The Vatican is opening up secret archives relating to the periods before, during and after World War II. The archives should help scholars gain a better understanding of the actions of Pope Pius XII, who has been accused of failing to do enough to help Jews during the Holocaust.
Pope John Paul II has decided that by next year, documents concerning the Holy See's relations with Germany during the Nazi years will be made available to international scholars.
A Vatican statement said the pertinent records will be opened up in the hope of ending what it calls "unjust and ungrateful speculation" regarding the actions of Pope Pius XII during the Second World War.
The present pope has strongly defended the wartime pontiff, calling him a "great" Pope. The Vatican has always contended that Pius XII did not speak out more forcefully against the Holocaust because he was afraid of endangering Catholics and other Jews. But critics say he could have done more to stop the Nazi massacre of millions of Jews and other minority groups.
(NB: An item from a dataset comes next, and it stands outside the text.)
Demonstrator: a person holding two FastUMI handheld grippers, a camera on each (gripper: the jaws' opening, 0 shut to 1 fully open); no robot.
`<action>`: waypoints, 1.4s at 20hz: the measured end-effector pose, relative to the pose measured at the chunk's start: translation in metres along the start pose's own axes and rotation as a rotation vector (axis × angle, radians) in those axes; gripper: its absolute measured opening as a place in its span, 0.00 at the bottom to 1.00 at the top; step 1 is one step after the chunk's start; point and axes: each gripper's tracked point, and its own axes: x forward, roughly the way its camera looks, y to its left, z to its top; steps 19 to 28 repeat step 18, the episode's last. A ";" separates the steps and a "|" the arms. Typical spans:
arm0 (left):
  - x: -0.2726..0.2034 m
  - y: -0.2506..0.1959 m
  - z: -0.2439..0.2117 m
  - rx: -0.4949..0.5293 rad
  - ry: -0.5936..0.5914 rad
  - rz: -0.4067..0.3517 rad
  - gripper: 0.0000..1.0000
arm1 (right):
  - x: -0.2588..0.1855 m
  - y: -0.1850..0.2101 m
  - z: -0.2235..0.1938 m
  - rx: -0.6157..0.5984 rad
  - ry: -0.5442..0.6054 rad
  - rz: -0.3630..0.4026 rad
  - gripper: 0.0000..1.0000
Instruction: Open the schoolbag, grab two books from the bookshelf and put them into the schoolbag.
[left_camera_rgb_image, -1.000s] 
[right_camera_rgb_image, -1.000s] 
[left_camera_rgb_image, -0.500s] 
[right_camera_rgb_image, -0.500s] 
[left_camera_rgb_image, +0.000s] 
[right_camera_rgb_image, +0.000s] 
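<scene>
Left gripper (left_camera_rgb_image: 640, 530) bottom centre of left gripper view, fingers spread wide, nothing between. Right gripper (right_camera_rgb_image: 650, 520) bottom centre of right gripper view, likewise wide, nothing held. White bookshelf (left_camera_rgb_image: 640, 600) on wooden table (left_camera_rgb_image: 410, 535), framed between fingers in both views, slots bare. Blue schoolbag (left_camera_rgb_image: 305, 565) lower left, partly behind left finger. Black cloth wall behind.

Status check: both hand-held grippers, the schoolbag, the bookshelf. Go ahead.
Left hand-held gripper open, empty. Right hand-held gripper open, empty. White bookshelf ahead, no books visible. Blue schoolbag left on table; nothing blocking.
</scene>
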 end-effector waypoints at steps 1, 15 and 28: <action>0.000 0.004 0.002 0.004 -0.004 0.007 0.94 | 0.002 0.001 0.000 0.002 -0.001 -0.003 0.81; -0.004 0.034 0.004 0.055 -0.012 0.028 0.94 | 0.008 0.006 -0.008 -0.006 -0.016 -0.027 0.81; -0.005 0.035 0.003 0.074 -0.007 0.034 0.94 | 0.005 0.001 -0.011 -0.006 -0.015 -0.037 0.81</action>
The first of 640 documents to be made available cover relations between the Vatican and Germany from 1922 to 1939 when the future Pius XII served first as Vatican ambassador to Germany and later as Vatican Secretary of State.
Another group of documents dealing with wartime prisoners, between 1939 when Pius XII was elected to head the Catholic Church and his death in 1958, will be made available in by 2005.
The Vatican statement says the documents in the Vatican's secret archives will show "the great works of charity and assistance undertaken by Pius XII with respect to the numerous prisoners and other victims of the war, of any nation, religion and race".
The decision to open up parts of the archives comes after a joint panel of Catholic and Jewish scholars examining the Vatican's wartime record suspended its research in two years ago, complaining that the Vatican was not giving it full access to documents needed to carry out its work.